**About this task**
Report how many lines in the records below contain the word "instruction". Give only the number.

(Data supplied begins)

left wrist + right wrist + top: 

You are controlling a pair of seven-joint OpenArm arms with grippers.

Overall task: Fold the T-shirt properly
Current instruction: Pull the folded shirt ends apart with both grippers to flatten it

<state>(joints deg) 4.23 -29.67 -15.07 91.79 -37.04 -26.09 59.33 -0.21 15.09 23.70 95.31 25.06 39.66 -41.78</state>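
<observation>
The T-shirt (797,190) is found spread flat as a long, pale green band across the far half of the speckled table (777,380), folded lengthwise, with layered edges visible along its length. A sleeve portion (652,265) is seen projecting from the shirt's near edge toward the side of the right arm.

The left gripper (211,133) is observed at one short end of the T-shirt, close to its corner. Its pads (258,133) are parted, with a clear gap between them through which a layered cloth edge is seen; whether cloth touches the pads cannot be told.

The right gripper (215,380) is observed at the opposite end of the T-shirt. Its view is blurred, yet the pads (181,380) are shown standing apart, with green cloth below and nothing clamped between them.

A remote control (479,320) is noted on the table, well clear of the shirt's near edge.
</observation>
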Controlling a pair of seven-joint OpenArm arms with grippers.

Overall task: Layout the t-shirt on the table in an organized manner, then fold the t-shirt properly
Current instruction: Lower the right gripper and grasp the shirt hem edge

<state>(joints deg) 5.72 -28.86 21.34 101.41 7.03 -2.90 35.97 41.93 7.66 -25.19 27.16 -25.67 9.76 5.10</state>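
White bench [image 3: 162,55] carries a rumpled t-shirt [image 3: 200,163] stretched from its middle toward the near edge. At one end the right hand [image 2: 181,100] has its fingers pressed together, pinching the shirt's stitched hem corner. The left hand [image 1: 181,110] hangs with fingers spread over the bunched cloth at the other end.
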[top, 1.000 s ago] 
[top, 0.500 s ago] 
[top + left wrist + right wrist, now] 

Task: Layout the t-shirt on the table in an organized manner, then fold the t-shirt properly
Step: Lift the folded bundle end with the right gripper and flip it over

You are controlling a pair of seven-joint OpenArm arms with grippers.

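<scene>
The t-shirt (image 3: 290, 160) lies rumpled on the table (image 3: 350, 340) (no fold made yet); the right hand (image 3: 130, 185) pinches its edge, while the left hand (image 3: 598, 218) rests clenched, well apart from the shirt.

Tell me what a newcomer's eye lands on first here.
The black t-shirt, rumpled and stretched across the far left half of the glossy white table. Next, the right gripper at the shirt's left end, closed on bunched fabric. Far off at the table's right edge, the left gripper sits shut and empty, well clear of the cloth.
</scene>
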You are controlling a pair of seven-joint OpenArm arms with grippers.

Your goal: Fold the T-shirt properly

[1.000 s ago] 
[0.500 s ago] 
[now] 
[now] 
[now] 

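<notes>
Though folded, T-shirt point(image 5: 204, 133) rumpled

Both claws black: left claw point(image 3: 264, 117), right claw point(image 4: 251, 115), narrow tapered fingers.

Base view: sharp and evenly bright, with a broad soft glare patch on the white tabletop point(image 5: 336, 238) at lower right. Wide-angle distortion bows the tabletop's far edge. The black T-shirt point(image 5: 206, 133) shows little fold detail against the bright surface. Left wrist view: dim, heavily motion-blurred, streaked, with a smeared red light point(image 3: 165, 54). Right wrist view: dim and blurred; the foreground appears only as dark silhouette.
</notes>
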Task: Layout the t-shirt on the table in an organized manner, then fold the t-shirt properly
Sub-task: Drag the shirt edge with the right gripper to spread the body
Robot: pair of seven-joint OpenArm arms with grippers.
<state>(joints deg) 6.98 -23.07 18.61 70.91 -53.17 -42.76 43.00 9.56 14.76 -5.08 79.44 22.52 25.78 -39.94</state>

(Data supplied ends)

**Task output**
2